EXERCISE PROMPT: Every line below from the one with "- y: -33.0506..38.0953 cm" through the one with "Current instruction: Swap" should be retyped exactly, both ends included; no other lines and no pictures.

#### DATA PROVIDED ####

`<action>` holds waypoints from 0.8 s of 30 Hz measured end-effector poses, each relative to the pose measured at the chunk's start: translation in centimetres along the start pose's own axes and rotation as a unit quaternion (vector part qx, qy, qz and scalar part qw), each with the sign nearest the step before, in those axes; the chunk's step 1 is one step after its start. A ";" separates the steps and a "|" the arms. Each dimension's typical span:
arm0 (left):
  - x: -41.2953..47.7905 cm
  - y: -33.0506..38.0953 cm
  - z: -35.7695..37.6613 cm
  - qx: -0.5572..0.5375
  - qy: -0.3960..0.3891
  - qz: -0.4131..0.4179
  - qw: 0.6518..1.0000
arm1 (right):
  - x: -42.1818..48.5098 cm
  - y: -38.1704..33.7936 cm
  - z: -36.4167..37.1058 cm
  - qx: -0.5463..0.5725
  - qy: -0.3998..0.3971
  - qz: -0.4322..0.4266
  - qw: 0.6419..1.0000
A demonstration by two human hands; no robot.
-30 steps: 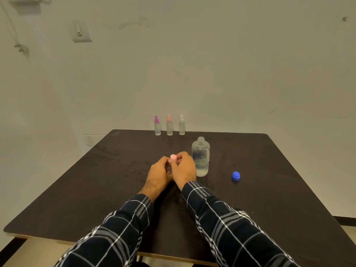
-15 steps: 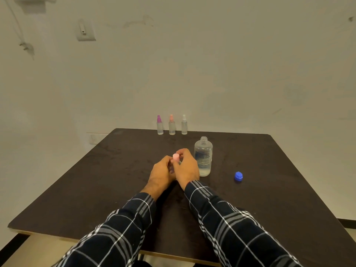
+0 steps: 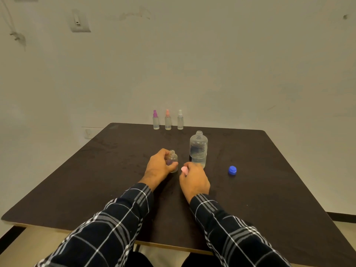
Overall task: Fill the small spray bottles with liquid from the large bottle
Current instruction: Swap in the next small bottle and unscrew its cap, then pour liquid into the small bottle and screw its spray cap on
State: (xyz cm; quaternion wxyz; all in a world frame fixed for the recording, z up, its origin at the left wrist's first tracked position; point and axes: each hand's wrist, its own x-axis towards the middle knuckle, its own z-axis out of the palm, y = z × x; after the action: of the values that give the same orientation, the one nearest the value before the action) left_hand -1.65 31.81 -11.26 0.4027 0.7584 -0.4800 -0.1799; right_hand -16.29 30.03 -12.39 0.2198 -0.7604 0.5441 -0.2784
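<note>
My left hand (image 3: 159, 167) grips a small clear spray bottle (image 3: 172, 159) that stands upright on the dark table (image 3: 107, 170) with its neck uncovered. Just to its right, my right hand (image 3: 193, 179) holds the bottle's pink spray cap (image 3: 184, 169) between the fingertips, apart from the neck. The large clear bottle (image 3: 198, 149) stands uncapped right behind my right hand, partly filled with liquid. Its blue cap (image 3: 232, 170) lies on the table to the right.
Three small spray bottles stand in a row at the table's far edge: one with a purple top (image 3: 155, 120), one with an orange-pink top (image 3: 168, 120), one with a white top (image 3: 180, 120). A pale wall rises behind the table.
The pink cap was on the small bottle between both hands; now it is off, carried down and right by my right hand. The hands have moved apart, leaving the neck bare.
</note>
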 end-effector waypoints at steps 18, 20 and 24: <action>0.1 0.5 0.1 -0.027 0.005 -0.048 0.998 | 6.8 1.9 -3.8 0.193 -0.016 0.019 0.981; 0.1 0.4 0.2 -0.028 0.005 -0.049 0.998 | 7.4 1.8 -3.6 0.197 -0.044 0.004 0.980; 0.0 0.3 0.3 -0.021 0.008 -0.038 0.999 | 8.2 1.2 -3.0 0.124 -0.032 -0.042 0.991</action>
State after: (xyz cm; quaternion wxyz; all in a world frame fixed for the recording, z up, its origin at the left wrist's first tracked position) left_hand -2.01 31.67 -11.20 0.4153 0.7688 -0.4438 -0.1991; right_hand -17.11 21.80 -9.39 0.3179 -0.7576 0.4658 -0.3286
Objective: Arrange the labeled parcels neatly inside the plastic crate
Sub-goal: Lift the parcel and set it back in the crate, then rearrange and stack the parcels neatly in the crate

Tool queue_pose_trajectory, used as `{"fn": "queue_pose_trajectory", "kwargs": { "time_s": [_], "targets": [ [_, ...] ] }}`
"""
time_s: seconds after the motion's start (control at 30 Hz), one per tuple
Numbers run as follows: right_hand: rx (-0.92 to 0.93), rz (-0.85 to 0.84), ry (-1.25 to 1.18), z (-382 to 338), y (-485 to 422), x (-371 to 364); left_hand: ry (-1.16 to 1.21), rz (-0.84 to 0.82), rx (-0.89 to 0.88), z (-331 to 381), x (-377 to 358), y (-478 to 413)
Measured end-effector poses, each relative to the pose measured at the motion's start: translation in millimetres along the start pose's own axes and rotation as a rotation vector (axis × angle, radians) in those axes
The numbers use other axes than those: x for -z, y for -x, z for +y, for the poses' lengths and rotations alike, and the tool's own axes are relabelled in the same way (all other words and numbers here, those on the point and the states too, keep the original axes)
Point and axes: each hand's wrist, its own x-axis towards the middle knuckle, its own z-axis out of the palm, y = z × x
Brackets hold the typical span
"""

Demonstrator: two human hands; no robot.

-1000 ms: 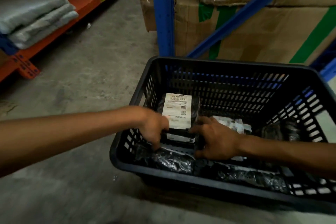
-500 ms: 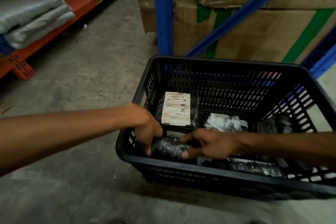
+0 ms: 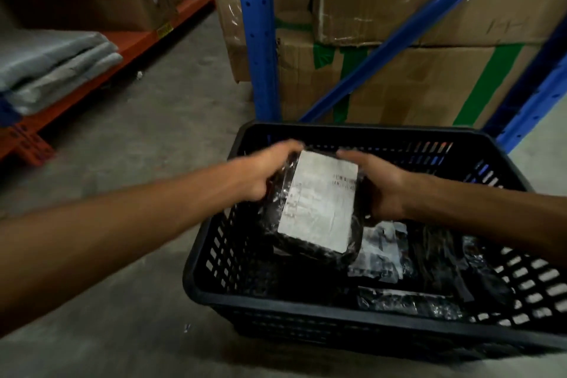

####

RESPONSE BOX:
  - y: -33.0506..38.0953 cm
  - z: -35.7695..37.6613 cm
  - qx: -0.5572..0.5375
  - qy: -0.3960..0.3891
  - qz: -0.4131..0.4179
  - qw: 0.6518..1.0000
arm1 (right):
  - x: -42.1818..48.5098 cm
  - y: -38.1704..33.7936 cm
  - z: -36.4167..37.1058 cm
  - qx: -0.5463..0.5725
  - qy: -0.3998..0.3971
  - qz: -0.4322..0.4266
  - qw: 0.6419..1.0000
A demonstration by two human hands; no robot.
-30 steps: 
-15 steps: 
+0 steps: 
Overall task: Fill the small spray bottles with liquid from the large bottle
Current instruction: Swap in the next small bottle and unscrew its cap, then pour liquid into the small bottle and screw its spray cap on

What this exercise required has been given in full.